◆ Available data
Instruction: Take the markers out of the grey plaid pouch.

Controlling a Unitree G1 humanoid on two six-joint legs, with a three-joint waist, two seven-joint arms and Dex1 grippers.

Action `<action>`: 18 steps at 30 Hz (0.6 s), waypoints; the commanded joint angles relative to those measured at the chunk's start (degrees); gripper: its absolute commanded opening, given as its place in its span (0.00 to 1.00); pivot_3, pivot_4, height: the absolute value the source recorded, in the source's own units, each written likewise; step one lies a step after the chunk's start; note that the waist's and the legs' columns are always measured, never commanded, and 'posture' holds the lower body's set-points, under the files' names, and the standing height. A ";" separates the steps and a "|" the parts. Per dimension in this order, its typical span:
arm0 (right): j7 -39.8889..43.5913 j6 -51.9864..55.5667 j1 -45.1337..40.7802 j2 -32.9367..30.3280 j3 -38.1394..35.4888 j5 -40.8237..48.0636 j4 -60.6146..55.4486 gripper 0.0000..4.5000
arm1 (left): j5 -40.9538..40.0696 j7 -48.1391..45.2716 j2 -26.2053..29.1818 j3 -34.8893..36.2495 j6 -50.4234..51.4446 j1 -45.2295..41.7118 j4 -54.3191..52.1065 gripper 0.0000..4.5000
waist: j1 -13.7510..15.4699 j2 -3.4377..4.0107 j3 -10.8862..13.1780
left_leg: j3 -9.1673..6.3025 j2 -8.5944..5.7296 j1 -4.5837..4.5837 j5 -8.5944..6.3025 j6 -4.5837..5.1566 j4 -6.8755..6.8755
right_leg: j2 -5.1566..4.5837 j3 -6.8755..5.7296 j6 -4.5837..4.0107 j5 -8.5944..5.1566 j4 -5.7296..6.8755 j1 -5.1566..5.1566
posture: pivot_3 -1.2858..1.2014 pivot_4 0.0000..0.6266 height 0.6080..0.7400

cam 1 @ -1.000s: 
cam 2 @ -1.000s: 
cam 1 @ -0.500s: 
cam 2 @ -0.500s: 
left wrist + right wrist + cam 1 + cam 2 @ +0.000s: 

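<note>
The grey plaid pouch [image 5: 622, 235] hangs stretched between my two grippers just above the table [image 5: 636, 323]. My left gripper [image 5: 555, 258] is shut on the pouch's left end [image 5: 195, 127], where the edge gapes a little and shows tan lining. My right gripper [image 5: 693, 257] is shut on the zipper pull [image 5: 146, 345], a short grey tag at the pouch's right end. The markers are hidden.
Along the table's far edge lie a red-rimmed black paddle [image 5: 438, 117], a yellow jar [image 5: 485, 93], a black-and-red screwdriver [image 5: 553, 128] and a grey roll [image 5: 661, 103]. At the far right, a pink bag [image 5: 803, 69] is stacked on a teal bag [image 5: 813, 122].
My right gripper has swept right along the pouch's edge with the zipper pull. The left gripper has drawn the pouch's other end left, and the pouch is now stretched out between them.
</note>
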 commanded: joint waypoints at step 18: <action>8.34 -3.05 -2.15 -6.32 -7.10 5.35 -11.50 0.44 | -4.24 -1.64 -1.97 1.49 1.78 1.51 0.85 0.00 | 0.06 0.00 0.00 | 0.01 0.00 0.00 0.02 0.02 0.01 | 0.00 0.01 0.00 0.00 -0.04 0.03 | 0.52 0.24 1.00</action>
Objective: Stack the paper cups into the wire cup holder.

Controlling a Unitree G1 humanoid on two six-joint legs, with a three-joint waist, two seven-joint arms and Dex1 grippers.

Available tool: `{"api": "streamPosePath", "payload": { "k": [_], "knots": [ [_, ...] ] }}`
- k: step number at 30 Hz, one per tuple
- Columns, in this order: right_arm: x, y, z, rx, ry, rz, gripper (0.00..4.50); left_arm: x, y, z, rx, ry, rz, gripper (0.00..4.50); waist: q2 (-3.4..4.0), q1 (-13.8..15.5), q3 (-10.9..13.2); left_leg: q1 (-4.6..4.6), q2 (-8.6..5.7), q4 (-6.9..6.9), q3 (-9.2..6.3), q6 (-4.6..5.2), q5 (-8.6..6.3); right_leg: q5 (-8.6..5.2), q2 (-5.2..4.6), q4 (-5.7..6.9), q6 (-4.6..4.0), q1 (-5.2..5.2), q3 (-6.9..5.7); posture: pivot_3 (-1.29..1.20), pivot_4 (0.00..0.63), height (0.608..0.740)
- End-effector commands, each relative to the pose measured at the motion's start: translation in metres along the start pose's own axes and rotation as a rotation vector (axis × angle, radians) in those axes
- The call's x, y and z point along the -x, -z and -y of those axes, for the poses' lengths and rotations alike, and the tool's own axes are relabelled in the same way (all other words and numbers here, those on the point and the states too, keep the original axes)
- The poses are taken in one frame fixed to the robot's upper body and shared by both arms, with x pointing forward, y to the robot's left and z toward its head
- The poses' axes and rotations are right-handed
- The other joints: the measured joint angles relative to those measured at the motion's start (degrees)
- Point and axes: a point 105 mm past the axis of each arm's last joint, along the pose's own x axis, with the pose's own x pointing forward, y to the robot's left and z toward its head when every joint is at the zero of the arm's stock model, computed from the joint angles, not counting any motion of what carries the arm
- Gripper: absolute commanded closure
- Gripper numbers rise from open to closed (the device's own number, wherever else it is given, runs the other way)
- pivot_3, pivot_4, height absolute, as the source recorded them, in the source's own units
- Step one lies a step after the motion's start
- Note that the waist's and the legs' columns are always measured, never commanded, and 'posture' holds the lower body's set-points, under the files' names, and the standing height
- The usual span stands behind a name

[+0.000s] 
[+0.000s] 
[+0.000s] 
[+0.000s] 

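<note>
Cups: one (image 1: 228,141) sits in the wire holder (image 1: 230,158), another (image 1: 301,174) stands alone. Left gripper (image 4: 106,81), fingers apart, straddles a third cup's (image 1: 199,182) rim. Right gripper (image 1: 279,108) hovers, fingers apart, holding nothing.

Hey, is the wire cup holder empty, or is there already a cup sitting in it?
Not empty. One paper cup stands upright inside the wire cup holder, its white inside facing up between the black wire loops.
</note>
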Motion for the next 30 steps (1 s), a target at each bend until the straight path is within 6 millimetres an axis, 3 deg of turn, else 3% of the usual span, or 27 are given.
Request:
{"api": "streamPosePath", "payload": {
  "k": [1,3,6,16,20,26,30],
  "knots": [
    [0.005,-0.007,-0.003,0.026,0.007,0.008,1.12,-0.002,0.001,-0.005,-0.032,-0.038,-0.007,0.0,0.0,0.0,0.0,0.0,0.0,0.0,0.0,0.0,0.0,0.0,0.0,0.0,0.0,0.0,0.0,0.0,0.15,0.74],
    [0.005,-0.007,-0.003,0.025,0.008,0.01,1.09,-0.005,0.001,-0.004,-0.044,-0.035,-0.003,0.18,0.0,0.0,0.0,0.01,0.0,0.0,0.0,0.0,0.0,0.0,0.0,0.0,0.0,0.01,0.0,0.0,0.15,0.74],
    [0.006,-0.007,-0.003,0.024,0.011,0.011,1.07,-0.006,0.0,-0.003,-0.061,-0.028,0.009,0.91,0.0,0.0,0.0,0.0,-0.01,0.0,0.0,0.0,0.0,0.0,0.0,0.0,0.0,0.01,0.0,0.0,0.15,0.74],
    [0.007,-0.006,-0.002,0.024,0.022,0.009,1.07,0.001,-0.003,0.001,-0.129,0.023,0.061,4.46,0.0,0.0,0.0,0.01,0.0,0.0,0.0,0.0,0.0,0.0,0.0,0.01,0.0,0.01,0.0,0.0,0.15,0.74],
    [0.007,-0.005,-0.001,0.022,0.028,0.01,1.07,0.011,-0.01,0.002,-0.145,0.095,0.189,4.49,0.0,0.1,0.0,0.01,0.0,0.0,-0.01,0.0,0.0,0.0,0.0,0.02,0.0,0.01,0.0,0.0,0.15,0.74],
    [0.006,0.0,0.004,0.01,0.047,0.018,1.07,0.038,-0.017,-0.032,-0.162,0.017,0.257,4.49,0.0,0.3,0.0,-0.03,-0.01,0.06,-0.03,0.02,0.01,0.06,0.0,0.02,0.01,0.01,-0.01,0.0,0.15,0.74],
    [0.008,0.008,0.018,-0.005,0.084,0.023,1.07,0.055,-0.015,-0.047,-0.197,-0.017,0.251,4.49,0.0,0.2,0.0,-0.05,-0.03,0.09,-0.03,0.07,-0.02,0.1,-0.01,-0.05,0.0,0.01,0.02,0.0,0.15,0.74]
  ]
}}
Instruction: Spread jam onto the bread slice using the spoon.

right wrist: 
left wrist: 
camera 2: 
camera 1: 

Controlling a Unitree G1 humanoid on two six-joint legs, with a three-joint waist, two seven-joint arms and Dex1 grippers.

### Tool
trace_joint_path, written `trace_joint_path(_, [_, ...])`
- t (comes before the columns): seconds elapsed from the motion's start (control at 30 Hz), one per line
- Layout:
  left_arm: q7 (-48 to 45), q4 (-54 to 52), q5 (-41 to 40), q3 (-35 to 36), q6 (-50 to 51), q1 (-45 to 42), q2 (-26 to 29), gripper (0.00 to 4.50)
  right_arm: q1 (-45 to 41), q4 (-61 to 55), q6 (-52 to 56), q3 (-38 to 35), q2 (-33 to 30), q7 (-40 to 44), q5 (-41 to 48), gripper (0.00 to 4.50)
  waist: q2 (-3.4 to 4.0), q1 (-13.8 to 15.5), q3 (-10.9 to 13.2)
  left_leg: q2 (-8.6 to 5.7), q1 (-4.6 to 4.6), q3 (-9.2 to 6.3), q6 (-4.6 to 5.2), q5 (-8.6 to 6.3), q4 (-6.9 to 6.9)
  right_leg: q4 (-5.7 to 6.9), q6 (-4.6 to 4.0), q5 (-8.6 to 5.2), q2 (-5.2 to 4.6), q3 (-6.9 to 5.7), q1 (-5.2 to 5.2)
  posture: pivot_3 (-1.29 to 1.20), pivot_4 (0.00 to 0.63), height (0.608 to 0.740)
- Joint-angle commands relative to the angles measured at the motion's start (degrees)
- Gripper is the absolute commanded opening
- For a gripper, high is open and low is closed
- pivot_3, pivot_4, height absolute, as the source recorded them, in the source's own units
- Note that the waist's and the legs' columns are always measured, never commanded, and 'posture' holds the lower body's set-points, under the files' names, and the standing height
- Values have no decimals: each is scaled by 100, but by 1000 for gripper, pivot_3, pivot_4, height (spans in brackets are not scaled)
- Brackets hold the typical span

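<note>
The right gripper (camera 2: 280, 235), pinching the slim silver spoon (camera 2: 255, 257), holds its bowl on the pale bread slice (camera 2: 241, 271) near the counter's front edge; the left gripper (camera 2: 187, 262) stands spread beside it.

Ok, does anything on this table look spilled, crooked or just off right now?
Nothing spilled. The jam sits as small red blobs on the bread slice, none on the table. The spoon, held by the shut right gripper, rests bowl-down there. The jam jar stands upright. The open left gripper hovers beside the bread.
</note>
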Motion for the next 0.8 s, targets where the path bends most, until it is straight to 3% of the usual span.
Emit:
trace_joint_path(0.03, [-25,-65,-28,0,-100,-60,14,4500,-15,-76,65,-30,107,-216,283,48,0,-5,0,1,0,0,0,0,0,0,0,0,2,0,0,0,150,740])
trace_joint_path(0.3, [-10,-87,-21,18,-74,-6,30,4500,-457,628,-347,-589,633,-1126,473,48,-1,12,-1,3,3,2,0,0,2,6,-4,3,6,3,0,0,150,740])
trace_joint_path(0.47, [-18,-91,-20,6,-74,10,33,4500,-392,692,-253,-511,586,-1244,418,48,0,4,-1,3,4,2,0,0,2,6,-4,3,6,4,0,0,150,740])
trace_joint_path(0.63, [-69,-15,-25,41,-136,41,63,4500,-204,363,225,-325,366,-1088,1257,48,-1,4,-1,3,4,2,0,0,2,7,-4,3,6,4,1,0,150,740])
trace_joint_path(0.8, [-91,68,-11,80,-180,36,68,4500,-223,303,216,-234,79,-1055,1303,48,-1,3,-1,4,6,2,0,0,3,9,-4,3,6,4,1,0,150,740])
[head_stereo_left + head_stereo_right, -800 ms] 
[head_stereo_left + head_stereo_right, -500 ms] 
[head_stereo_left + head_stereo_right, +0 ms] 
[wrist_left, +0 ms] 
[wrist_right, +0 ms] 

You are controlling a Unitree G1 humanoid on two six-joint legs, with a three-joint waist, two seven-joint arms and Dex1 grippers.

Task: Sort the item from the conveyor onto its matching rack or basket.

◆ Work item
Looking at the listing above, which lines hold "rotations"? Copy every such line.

◆ Answer box
- The call's x, y and z point along the -x, -z and -y of those axes, for the poses' lengths and rotations alike, and the tool's own axes are relabelled in the same way (all other words and numbers here, those on the point and the states too, keep the original axes)
- The poses' axes and rotations are right-handed

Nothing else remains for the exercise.